The code works but streams doesn't run concurrently as expected. The GTX 480 has 15 SMs where each SM has 32 shader processors. I expect that if I start the kernel 15 times, all 15 streams run in parallel, but this is not the case. I have used the Nvidia Visual Profiler and there is a maximum of 5 streams which run in parallel. Often only one stream runs. The performance is really bad.
I get the best results with a "64 block x 1024 threads" configuration. If I use instead a "32 block x 1024 threads" configuration but two streams the streams are executed one after each other and performance drops. I am using Cuda Toolkit 5.5 and Ubuntu 12.04.
Can somebody explain why this is the case and can give me some background information? Should it work better on newer GPUs? What is the best way to use the GPU in time critically applications where you don't want to buffer data? Probably this is not possible, but I am searching for techniques which bring me closer to a solution.
News:
I did some further research. The problem is the last cudaMemcpyAsync(..) (GPU->Host copy) call. If I remove it, all streams run concurrent. I think the problem is illustrated in http://on-demand.gputechconf.com/gtc-express/2011/presentations/StreamsAndConcurrencyWebinar.pdf on slide 21. They say that on Fermi there are two copy queues but this is only true for tesla and quadro cards, right? I think the problem is that the GTX 480 has only one copy queue and all copy commands (host->GPU AND GPU->host) are put in this one queue. Everything is non-blocking and the GPU->host memcopy of the first thread blocks the host->GPU memcopy calls of other threads.
Here some observations:
Thread(i=0..14) {
- copy data Host -> GPU [cudaMemcpyAsync(.., stream i)]
- run kernel(stream i)
}
-> works: streams run concurrently
Thread(i=0..14) {
- copy data Host -> GPU [cudaMemcpyAsync(.., stream i)]
- run kernel(stream i)
- sleep(10)
- copy data GPU -> Host [cudaMemcpyAsync(.., stream i)]
}
-> works: streams run concurrently
Thread(i=0..14) {
- copy data Host -> GPU [cudaMemcpyAsync(.., stream i)]
- run kernel(stream i)
- cudaStreamSynchronize(stream i)
- copy data GPU -> Host [cudaMemcpyAsync(.., stream i)]
}
-> doesn't work!!! Maybe cudaStreamSynchronize is put in the copy-queue?
Does someone knows a solution for this problem. Something like a blocking-kernel call would be cool. The last cudaMemcpyAsync() (GPU->device) should be called if the kernel has been finished.
Edit2:
Here an example to clarify my problem:
To keep it simple we have 2 streams:
Stream1:
------------
HostToGPU1
kernel1
GPUToHost1
Stream2:
------------
HostToGPU2
kernel2
GPUToHost2
The first stream is started. HostToGPU1 is executed, kernel1 is launched and GPUToHost1 is called. GPUToHost1 blocks because kernel1 is running. In the meantime Stream2 is started. HostToGPU2 is called, Cuda puts it in the queue but it can't be executed because GPUToHost1 blocks until kernel 1 has been finished. There are no data transfers in the moment. Cuda just waits for GPUToHost1. So my idea was to call GPUToHost1 when kernel1 is finished. This seams to be the reason why it works with sleep(..) because GPUToHost1 is called when the kernel has been finished. A kernel-launch which automatically blocks the CPU-thread would be cool.
GPUToHost1 is not blocking in the queue (if there are no other data transfers at the time but in my case, data transfer are not time-consuming).

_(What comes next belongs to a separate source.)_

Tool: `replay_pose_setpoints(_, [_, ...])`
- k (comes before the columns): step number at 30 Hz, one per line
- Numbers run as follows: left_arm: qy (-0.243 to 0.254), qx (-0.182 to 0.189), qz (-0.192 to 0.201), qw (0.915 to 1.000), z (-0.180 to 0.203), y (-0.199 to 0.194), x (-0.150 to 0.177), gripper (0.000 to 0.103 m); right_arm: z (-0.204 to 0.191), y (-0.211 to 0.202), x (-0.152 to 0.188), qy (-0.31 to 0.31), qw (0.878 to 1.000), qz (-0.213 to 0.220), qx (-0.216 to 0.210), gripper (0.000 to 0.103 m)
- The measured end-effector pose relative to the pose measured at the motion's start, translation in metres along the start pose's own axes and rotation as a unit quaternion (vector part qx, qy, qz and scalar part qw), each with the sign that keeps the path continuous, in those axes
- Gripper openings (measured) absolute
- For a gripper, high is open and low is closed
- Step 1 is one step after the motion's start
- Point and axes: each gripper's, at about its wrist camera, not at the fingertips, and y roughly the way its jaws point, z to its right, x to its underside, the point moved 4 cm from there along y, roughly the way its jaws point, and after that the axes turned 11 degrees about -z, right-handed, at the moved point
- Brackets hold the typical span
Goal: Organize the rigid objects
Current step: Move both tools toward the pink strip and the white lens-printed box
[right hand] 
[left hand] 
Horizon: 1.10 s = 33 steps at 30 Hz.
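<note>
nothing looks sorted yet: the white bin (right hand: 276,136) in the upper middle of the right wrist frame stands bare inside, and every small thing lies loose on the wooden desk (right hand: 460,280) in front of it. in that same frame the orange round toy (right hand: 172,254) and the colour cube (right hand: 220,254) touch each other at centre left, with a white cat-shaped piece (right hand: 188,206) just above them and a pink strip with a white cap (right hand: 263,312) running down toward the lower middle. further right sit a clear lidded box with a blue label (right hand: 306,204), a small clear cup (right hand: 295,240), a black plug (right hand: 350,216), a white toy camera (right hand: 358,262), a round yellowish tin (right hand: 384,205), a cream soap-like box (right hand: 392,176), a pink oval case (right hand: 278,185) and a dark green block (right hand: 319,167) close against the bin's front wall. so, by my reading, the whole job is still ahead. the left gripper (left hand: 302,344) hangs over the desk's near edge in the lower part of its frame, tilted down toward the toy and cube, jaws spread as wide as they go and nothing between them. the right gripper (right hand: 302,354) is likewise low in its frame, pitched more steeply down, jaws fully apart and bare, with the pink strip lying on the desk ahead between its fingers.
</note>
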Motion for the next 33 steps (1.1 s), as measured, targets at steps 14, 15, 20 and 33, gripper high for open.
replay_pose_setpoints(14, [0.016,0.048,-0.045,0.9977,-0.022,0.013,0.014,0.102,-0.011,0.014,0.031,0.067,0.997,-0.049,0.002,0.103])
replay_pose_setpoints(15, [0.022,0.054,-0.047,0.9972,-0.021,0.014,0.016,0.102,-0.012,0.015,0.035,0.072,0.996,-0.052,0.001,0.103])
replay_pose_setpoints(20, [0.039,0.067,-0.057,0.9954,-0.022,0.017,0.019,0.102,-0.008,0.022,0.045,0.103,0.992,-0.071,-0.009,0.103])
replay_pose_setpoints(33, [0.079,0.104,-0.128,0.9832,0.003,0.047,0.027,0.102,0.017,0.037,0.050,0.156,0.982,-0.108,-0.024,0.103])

Concurrent kernel execution can be most easily witnessed on linux.
For a good example and an easy test, refer to the concurrent kernels sample.
Good concurrency among kernels generally requires several things:
a device which supports concurrent kernels, so a cc 2.0 or newer device
kernels that are small enough in terms of number of blocks and other resource usage (registers, shared memory) so that multiple kernels can actually execute. Kernels with larger resource requirements will typically be observed to be running serially. This is expected behavior.
proper usage of streams to enable concurrency
In addition, concurrent kernels often implies copy/compute overlap. In order for copy/compute overlap to work, you must:
be using a GPU with enough copy engines. Some GPUs have one engine, some have 2. If your GPU has one engine, you can overlap one copy operation (ie. one direction) with kernel execution. if you have 2 copy engines (your GeForce GPU has 1) you can overlap both directions of copying with kernel execution.
use pinned (host) memory for any data that will be copied to or from the GPU global memory, that will be the target (to or from) for any of the copy operations you intend to overlap
Use streams properly and the necessary async versions of the relevant api calls (e.g. cudaMemcpyAsync
Regarding your observation that the smaller 32x1024 kernels do not execute concurrently, this is likely a resource issue (blocks, registers, shared memory) preventing much overlap. If you have enough blocks in the first kernel to occupy the GPU execution resources, it's not sensible to expect additional kernels to begin executing until the first kernel is finished or mostly finished.
EDIT: Responding to question edits and additional comments below.
Yes, GTX480 has only one copy "queue" (I mentioned this explicitly in my answer, but I called it a a copy "engine"). You will only be able to get one cudaMemcpy... operation to run at any given time, and therefore only one direction (H2D or D2H) can actually be moving data at any given time, and you will only see one cudaMemcpy... operation overlap with any given kernel. And cudaStreamSynchronize causes the stream to wait until ALL CUDA operations previously issued to that stream are completed.
Note that the cudaStreamSynchronize you have in your last example should not be necessary, I don't think. Streams have 2 execution characteristics:
cuda operations (API calls, kernel calls, everything) issued to the same stream will always execute sequentially, regardless of your use of the Async API or any other considerations.
cuda operations issued to separate streams, assuming all the necessary requirements have been met, will execute asynchronously to each other.
Due to item 1, in your last case, your final "copy Data GPU->Host" operation will not begin until the previous kernel call issued to that stream is complete, even without the cudaStreamSynchronize call. So I think you can get rid of that call, i.e the 2nd case you have listed should be no different than the final case, and in the 2nd case you should not need the sleep operation either. The cudaMemcpy... issued to the same stream will not begin until all previous cuda activity in that stream is finished. This is a characteristic of streams.
EDIT2: I'm not sure we're making any progress here. The issue you pointed out in the GTC preso here (slide 21) is a valid issue, but you can't work around it by inserting additional synchronization operations, nor would a "blocking kernel" help you with that, nor is it a function of having one copy engine or 2. If you want to issue kernels in separate streams but issued in sequence with no other intervening cuda operations, then that hazard exists. The solution for this, as pointed out on the next slide, is to not issue the kernels sequentially, which is roughly comparable to your 2nd case. I'll state this again:
you have identified that your case 2 gives good concurrency
the sleep operation in that case is not needed for data integrity
If you want to provide a short sample code that demonstrates the issue, perhaps other discoveries can be made.

Related

Is sort_by_key in thrust a blocking call?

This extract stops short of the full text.